### WHAT YOU ARE ASKED TO DO
Return each line of the listing that contains the string "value".

### STORED DATA
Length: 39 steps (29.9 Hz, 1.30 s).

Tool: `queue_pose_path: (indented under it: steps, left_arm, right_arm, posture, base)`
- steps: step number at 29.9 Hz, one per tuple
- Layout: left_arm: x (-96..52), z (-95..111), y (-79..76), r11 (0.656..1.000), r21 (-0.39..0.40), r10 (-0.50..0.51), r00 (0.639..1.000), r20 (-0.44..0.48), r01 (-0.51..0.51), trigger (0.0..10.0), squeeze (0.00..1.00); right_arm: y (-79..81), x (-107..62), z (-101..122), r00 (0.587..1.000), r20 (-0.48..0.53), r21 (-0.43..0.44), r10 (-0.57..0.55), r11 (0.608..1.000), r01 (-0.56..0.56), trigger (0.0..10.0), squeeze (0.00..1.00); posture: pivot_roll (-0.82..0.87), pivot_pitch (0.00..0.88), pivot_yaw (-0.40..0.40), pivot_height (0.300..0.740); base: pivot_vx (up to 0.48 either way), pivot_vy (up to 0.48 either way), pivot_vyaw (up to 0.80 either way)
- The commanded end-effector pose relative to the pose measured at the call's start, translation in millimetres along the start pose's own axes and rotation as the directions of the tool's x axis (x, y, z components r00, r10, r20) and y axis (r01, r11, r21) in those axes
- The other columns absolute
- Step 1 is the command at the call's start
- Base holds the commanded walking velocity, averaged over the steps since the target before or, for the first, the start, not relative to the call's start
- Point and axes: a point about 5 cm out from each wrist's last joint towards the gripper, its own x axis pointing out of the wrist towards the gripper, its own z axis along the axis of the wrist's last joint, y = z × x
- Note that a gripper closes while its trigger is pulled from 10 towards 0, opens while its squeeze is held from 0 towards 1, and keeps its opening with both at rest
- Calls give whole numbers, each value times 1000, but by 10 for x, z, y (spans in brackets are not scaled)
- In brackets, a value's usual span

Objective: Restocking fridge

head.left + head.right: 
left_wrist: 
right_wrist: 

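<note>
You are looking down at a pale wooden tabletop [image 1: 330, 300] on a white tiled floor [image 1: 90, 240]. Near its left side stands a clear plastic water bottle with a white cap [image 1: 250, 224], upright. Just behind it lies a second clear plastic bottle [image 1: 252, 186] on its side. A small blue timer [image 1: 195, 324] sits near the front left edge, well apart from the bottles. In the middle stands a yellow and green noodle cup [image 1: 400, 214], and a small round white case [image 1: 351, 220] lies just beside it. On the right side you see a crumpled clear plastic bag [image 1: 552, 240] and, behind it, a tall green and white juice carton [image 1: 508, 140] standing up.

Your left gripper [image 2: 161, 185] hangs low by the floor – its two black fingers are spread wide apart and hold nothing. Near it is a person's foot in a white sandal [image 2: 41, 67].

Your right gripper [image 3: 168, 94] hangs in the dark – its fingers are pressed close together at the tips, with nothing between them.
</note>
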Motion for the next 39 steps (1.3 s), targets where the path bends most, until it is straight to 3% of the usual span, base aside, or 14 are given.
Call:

### REPLY TO THE TASK
- Calls give whole numbers, each value times 1000, but by 10 for x, z, y (spans in brackets are not scaled)
- In brackets, a value's usual span

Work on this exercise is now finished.